Réponse courte

Pour automatiser un événement sans perdre le contrôle, il faut garder une compétence humaine capable d’auditer, corriger et arbitrer les systèmes. L’actualité Ford, rapportée par The Verge, montre un risque concret : quand l’automatisation remplace trop vite l’expertise métier, l’organisation peut devoir rappeler des profils expérimentés pour réparer les erreurs.

Dans l’événementiel, la bonne question n’est pas “faut-il automatiser ?”. C’est : quelles décisions peut-on confier à un outil, et lesquelles doivent rester validées par une équipe de production ?

Ce que le cas Ford rappelle aux organisateurs

Selon The Verge, Ford a reconnu avoir dû réintégrer d’anciens ingénieurs pour corriger des problèmes liés à des systèmes automatisés dans ses processus de production et de design. Le cas vient de l’industrie automobile, mais la leçon parle directement aux équipes événementielles.

Un événement est aussi une chaîne de production : billetterie, CRM, planning, prestataires, signalétique, sécurité, contenus, accueil, relances, reporting. Chaque maillon peut être accéléré par un outil IA, no-code ou métier. Mais si personne ne comprend plus comment une décision est prise, l’automatisation devient une zone grise.

Exemple : un outil classe automatiquement les invités VIP, priorise les relances partenaires et segmente les participants. Si la donnée d’entrée est incomplète, si les règles sont mal paramétrées ou si un sponsor stratégique est mal catégorisé, l’erreur se propage jusqu’au jour J. Le problème n’est pas l’outil. C’est l’absence de garde-fou métier.

Les zones les plus sensibles sont claires : expérience participant, partenaires, sponsors, accès, sécurité, changements de programme et opérations terrain.
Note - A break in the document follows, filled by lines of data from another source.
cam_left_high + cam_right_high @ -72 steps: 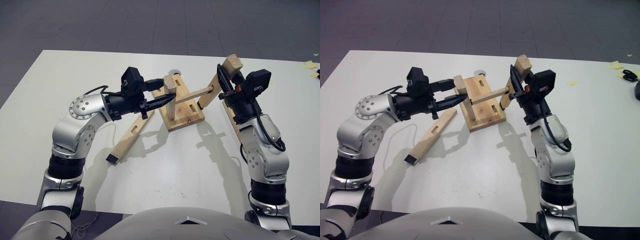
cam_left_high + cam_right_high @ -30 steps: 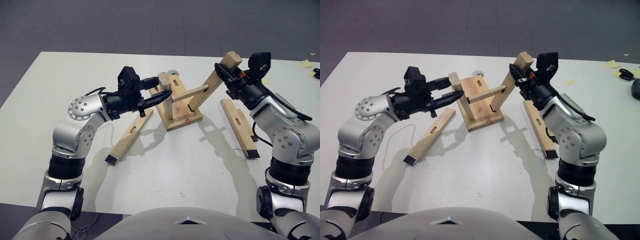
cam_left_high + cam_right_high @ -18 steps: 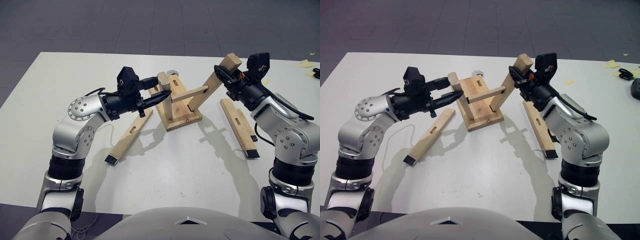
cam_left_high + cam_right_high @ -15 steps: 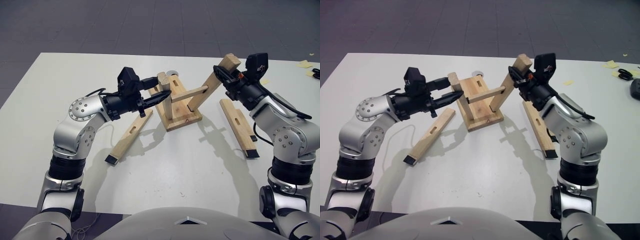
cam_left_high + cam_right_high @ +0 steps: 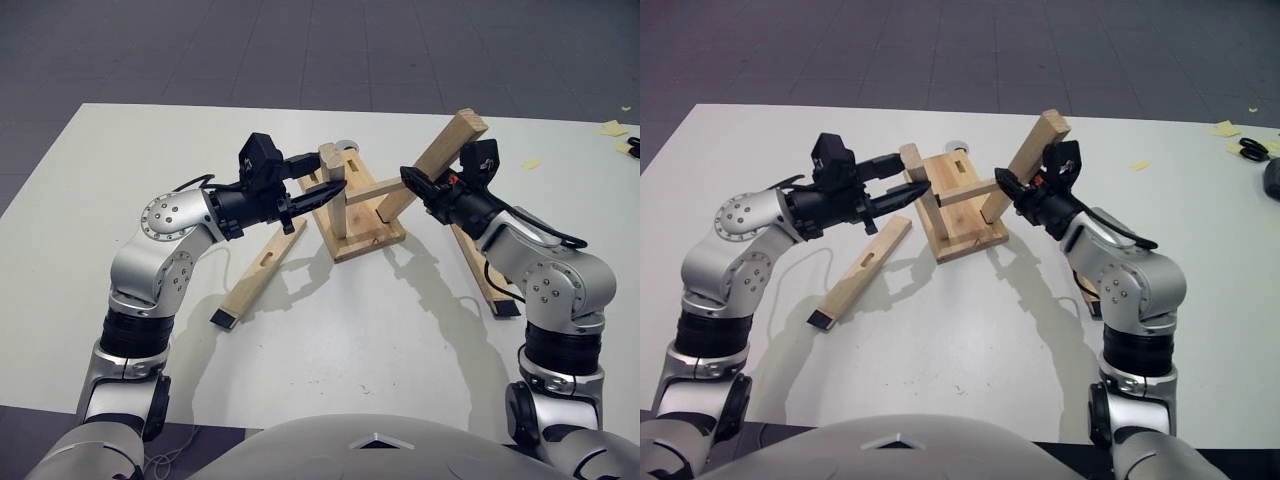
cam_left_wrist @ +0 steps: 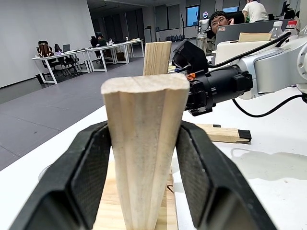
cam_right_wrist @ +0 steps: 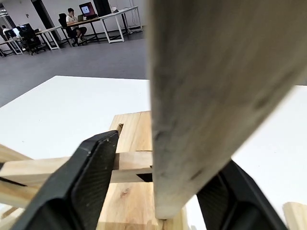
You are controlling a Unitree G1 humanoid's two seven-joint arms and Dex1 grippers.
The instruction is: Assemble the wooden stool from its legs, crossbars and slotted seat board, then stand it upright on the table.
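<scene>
The slotted seat board (image 5: 368, 222) lies flat on the white table (image 5: 330, 340). One leg (image 5: 333, 195) stands upright in it, and my left gripper (image 5: 328, 187) is shut on that leg near its top; the fingers (image 6: 91, 177) press both its sides. A crossbar (image 5: 372, 189) runs from this leg to a second leg (image 5: 445, 150), which leans up and to the right. My right gripper (image 5: 408, 180) straddles the leaning leg's lower part by the crossbar joint, open, with a gap beside one finger (image 7: 93, 175). Two loose legs lie flat, one on the left (image 5: 255, 275) and one on the right (image 5: 478, 262).
A small round grommet (image 5: 347, 146) sits in the table behind the seat board. Yellow paper scraps (image 5: 612, 128) and a dark object (image 5: 1272, 178) lie at the far right. The near half of the table is bare.
My right gripper has slid down the leaning leg from its top end to its lower part near the crossbar, and its arm has swung inward. The left gripper still holds the upright leg.
</scene>
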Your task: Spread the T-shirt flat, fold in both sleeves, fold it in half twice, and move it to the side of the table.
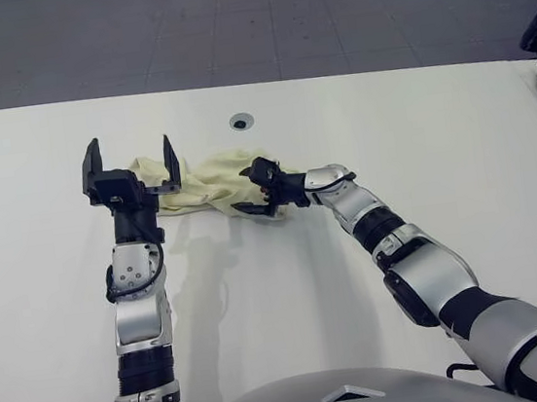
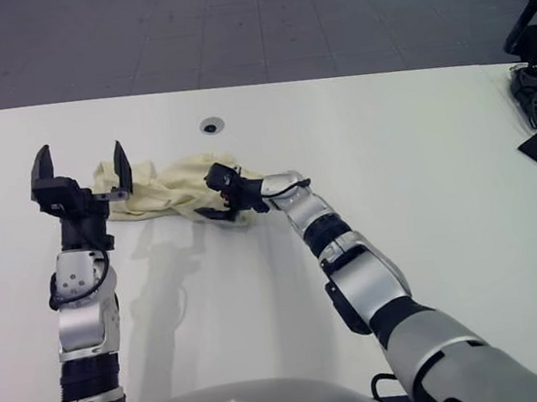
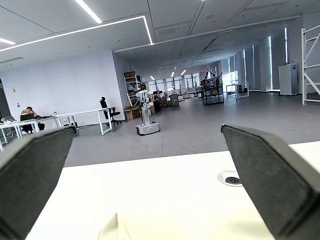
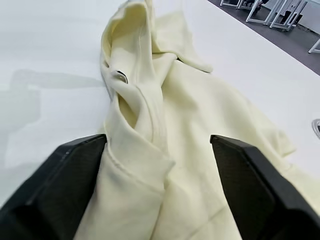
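Clearly soft and light, judging by the loose folds.

Left eye view: crumpled in a heap, a pale yellow T-shirt (image 1: 202, 182) on the white table (image 1: 387, 128), a little left of centre in the frame. At its left edge, left pincer (image 1: 131, 149) raised, fingers wide apart, holding nothing. At its right edge, right pincer (image 1: 252, 188) low at the cloth, open.

Right eye view: same layout.

Left wrist view: fingers spread wide, nothing between them, a bit of cloth at the bottom edge.

Right wrist view: open astride a thick fold with a seam, not yet closed.

Probably limp, likely to sag and drag when lifted. Best pinched at a hem or shoulder seam, not at a bulky bunch.
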Tool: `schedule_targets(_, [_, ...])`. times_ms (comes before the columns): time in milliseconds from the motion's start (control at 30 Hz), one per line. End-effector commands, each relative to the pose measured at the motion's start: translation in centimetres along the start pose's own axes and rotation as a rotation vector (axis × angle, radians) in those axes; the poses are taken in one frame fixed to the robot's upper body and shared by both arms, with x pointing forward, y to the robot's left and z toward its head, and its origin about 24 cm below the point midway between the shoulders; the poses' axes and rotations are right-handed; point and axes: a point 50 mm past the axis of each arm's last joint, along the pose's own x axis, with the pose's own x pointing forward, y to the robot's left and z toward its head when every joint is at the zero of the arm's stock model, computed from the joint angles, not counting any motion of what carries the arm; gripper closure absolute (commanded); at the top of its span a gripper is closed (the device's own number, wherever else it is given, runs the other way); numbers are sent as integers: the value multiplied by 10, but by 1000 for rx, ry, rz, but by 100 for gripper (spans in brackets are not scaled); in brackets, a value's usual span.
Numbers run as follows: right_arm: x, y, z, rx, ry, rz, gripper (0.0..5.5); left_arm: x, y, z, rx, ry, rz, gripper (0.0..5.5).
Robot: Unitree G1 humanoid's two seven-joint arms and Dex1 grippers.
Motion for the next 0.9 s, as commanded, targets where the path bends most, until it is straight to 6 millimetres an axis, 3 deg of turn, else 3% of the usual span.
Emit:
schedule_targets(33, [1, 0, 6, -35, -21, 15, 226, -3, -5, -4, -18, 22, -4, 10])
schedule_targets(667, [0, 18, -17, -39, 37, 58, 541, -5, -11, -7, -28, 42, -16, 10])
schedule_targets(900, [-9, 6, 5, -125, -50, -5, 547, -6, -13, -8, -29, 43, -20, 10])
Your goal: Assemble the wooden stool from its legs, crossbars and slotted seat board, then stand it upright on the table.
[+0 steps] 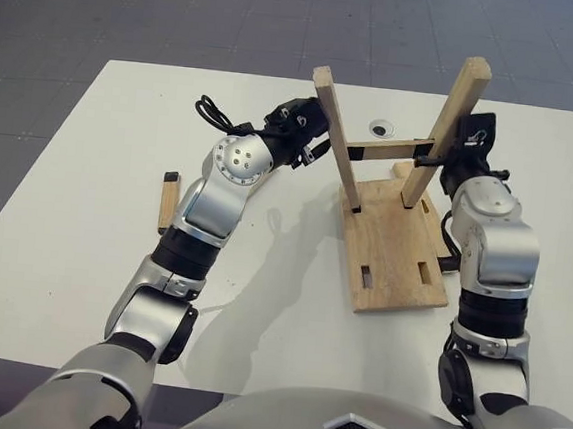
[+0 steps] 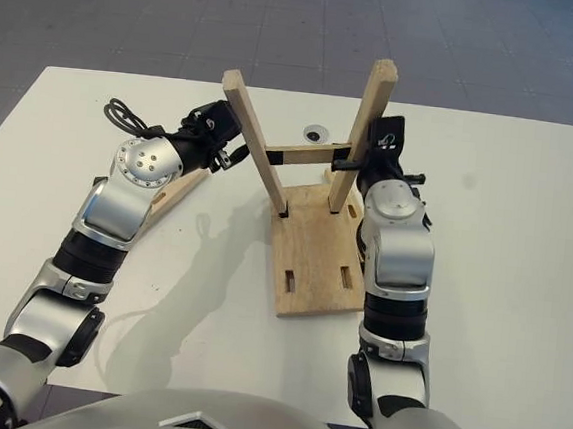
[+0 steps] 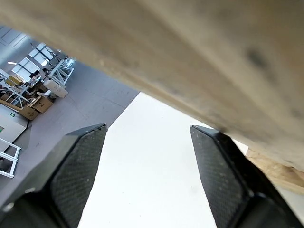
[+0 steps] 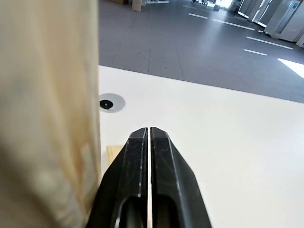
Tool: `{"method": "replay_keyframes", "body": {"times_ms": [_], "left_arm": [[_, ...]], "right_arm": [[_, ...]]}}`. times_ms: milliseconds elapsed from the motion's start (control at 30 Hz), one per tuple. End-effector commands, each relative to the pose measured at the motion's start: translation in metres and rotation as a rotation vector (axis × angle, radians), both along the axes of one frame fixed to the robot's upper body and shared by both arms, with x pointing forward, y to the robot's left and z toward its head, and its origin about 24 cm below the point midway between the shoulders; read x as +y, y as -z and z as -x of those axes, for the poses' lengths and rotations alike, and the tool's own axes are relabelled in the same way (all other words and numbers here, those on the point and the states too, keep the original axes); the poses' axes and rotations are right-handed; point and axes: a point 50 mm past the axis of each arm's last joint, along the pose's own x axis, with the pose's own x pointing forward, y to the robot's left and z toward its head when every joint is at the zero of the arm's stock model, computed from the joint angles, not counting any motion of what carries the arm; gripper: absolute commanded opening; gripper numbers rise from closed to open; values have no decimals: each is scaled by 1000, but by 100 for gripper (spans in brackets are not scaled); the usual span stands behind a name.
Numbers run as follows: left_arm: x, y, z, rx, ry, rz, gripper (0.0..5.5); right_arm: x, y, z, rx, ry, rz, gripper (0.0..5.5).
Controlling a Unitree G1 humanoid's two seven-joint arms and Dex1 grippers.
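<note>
The slotted seat board lies flat on the white table. Two wooden legs stand in its far slots: the left leg leans outward, the right leg stands taller. A short crossbar joins them halfway up. My left gripper is open right beside the left leg, which runs close past its fingers with nothing between them. My right gripper is shut on nothing, its tips against the right leg at the crossbar's end.
A loose wooden piece with a dark end lies on the table under my left arm. Another pale wooden piece lies just behind the board. A round cable hole sits farther back.
</note>
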Motion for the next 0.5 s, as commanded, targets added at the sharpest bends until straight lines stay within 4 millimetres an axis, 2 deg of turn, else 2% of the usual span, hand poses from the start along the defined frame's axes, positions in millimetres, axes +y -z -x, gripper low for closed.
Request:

On peut les assister par des outils, mais pas les piloter à l’aveugle.

Une méthode simple pour automatiser sans perdre l’expertise

Avant d’ajouter un nouvel outil dans votre production, posez quatre questions :

  1. Quelle tâche répétitive veut-on réduire ?
  2. Quelle erreur serait vraiment coûteuse ?
  3. Qui sait vérifier le résultat ?
  4. Comment revient-on en mode manuel si l’outil se trompe ?

La quatrième question est souvent oubliée. Pourtant, elle change tout. Une automatisation robuste doit avoir un bouton “retour terrain” : export lisible, responsable identifié, procédure alternative, historique des décisions.

Une règle simple aide à cadrer les usages :

  • automatisé sans validation : tâches à faible risque, comme certaines synthèses ou confirmations ;
  • automatisé avec contrôle humain : communication, CRM, qualification, reporting ;
  • jamais automatisé seul : sécurité, accès, arbitrages sponsors, changements majeurs de programme.

Pour les parcours participants, testez vos scénarios sur quelques profils types : sponsor, speaker, VIP, exposant, presse, étudiant, équipe interne. Une relance automatique peut être utile ; trop de relances peuvent fatiguer. Une recommandation de session peut fluidifier l’expérience ; une mauvaise segmentation peut donner l’impression que l’événement ne comprend pas son public.

Même logique côté partenaires : un dashboard peut mesurer des scans, du temps passé ou des interactions, mais il ne remplace pas le débrief humain. Un sponsor peut avoir peu de volume et une forte qualité de conversation. Les données donnent des signaux ; l’équipe terrain donne le contexte.

L’objectif n’est donc pas de supprimer l’expertise. C’est de la déplacer vers ce qui compte : conception, relation, coordination, arbitrage et qualité d’expérience.

FAQ

Peut-on automatiser la production événementielle avec l’IA ?

Oui, surtout les tâches répétitives : relances, synthèses, qualification, reporting, contenus, support participant. Les décisions sensibles doivent rester validées par un humain.

Quel est le principal risque de l’automatisation événementielle ?

Le risque principal est la perte de compréhension métier : l’équipe suit les recommandations d’un système sans savoir les vérifier, les corriger ou revenir en mode manuel.

L’actualité Ford rappelle une règle utile : automatiser ne veut pas dire déléguer son jugement. C’est aussi l’approche que SHAKA Production défend avec SHAKA Festival à Biarritz : tester les technologies en conditions réelles, sans oublier ce qui fait tenir un événement debout — l’expérience, les équipes et le sens du détail.